= Barbara Higbie =

American musician, singer, and composer

Barbara Higbie (born 1958) is an American Grammy nominated, Bammy award winning pianist, composer, violinist, singer-songwriter and multi-instrumentalist. She has played on over 100 CDs including songs with Carlos Santana and Bonnie Raitt. The first female instrumentalist signed to Windham Hill records, she also recorded solo or duo projects for Olivia/Second Wave records and Slowbaby Records. Higbie is a folk, jazz, pop, and fusion composer and singer-songwriter, noted for her highly melodic, jazz/folk performances. She has toured nationally and internationally since the early 1980s, and performed with Bonnie Raitt, Terry Riley, Pete Seeger, The Kronos Quartet, Jaron Lanier, Cris Williamson, Holly Near, Teresa Trull and Ferron.

Born in Michigan and raised in Indiana, she spent several years as a teenager in Ghana with her family, while her father, Nathan B. Higbie III helped establish the successful non-profit "Technoserve". Barbara also worked one summer in Honduras, Central America as a medical volunteer with the non-profit, Amigos de Las Americas. Graduating Phi Beta Kappa from Mills College, she attended the Sorbonne in Paris, and was awarded a Thomas J. Watson Fellowship to collect traditional music in West Africa. It was in Paris that she met Darol Anger and began a fruitful musical collaboration. Together they recorded the album Tideline (1982), one of the early successful records of Windham Hill.
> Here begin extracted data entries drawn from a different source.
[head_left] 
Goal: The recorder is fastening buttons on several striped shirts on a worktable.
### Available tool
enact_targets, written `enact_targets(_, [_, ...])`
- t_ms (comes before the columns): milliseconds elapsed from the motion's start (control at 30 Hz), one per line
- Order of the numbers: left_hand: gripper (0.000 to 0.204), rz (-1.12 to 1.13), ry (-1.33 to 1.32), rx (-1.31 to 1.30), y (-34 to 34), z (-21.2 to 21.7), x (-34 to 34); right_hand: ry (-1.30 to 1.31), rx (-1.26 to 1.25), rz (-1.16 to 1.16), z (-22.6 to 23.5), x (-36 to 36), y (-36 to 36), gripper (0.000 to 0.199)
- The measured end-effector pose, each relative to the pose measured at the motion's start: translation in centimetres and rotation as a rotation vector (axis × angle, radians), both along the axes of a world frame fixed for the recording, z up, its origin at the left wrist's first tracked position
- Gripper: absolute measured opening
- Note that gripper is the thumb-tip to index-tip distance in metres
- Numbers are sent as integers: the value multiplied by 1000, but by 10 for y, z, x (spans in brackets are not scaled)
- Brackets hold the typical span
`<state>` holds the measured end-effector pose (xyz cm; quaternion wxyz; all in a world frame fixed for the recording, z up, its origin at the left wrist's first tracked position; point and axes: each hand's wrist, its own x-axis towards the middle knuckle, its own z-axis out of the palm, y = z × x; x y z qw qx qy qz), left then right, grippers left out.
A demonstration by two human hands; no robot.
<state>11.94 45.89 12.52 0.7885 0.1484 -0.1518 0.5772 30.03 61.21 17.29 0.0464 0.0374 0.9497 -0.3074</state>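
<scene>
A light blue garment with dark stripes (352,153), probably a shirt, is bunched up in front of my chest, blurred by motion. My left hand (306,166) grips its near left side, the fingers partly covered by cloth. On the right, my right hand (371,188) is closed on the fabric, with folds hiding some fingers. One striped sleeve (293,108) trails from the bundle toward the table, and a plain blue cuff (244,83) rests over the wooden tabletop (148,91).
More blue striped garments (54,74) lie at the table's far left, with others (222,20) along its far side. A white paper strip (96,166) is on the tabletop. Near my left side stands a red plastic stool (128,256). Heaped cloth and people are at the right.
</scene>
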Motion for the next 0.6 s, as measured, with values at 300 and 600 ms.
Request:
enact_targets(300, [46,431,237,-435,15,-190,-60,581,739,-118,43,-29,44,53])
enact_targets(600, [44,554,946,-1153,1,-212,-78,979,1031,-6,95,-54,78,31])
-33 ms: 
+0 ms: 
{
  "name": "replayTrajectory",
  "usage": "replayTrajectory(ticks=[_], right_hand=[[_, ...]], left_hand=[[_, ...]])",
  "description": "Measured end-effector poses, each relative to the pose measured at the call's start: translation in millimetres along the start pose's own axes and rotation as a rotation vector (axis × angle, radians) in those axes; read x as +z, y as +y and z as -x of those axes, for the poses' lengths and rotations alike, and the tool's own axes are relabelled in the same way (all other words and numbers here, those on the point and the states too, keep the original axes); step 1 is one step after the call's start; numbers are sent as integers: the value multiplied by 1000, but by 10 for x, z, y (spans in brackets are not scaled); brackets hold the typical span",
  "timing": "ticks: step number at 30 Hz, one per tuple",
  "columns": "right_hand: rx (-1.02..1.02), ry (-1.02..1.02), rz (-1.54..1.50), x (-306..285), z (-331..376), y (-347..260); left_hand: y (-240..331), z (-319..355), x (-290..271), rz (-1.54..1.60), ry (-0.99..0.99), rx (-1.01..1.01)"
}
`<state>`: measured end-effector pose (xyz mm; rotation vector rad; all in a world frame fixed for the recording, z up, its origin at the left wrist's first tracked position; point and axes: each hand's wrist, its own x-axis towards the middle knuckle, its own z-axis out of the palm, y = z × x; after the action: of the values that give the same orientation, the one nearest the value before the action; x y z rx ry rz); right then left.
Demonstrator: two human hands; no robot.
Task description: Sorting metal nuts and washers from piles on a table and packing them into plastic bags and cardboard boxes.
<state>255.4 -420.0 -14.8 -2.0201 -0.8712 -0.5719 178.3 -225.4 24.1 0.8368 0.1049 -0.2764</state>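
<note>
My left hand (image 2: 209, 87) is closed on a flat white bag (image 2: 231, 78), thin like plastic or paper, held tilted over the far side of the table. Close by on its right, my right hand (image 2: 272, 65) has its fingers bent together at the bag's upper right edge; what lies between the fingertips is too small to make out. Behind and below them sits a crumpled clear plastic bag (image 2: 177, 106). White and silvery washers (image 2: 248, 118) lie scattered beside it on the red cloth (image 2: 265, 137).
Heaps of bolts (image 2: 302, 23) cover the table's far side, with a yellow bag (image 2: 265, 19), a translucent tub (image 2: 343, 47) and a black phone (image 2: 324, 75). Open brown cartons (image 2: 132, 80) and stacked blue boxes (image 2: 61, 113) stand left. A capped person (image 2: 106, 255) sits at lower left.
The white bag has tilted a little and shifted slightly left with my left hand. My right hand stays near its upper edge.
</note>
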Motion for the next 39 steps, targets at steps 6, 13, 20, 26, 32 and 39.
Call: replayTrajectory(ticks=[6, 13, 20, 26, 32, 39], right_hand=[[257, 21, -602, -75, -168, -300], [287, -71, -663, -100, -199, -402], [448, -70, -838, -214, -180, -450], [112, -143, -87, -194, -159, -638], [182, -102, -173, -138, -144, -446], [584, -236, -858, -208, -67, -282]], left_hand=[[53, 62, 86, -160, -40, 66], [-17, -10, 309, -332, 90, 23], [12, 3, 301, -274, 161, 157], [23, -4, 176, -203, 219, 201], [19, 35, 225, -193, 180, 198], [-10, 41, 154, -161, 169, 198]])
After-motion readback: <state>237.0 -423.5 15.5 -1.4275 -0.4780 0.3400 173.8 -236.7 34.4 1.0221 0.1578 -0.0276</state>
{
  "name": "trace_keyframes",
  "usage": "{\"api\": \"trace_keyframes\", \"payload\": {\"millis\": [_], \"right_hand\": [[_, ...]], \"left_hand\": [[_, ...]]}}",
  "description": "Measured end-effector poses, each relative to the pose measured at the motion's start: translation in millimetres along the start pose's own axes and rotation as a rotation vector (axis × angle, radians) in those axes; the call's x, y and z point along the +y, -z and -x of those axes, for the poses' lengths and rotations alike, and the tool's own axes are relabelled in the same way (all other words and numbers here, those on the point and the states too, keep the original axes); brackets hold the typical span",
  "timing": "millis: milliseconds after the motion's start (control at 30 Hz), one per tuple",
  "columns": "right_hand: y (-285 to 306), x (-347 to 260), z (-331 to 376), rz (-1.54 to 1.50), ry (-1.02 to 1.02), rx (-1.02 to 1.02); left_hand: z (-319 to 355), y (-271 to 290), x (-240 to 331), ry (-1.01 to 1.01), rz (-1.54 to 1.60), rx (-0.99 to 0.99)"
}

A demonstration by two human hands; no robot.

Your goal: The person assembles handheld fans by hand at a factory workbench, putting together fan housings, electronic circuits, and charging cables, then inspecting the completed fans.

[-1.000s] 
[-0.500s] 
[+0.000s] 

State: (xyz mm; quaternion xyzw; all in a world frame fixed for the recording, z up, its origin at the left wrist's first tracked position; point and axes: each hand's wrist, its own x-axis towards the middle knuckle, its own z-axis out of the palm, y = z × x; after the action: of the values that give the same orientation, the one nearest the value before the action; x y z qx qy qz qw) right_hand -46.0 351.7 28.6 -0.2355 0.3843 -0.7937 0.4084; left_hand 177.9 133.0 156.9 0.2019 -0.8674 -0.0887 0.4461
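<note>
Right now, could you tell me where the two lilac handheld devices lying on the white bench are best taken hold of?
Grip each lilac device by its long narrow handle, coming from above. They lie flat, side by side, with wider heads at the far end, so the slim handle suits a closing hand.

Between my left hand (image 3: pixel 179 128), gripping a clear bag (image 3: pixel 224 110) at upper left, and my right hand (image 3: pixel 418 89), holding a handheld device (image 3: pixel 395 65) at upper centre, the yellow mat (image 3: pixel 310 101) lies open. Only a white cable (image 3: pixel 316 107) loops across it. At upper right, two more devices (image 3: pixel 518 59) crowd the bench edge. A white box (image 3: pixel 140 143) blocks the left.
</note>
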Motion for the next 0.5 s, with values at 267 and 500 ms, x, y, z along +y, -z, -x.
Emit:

In 1984, she co-lead a group live album recording at the Montreux Jazz Festival, which then became the successful group "Montreux" with Darol Anger, Mike Marshall, Todd Phillips, Andy Narrell and Michael Manring. She recorded a critically acclaimed album titled Unexpected with singer Teresa Trull in 1983, which was included in The Boston Globes Guide to Best Albums of 1983. Higbie and Trull teamed up again on the 1998 release Playtime. Since 1990, Higbie has released a number of solo albums on the Windham Hill and Slowbaby labels. Her first solo album, 1990's Signs of Life (Windham Hill Records) was named one of the top ten albums of 1990 by The Washington Post. She is known as a versatile and soulful musician.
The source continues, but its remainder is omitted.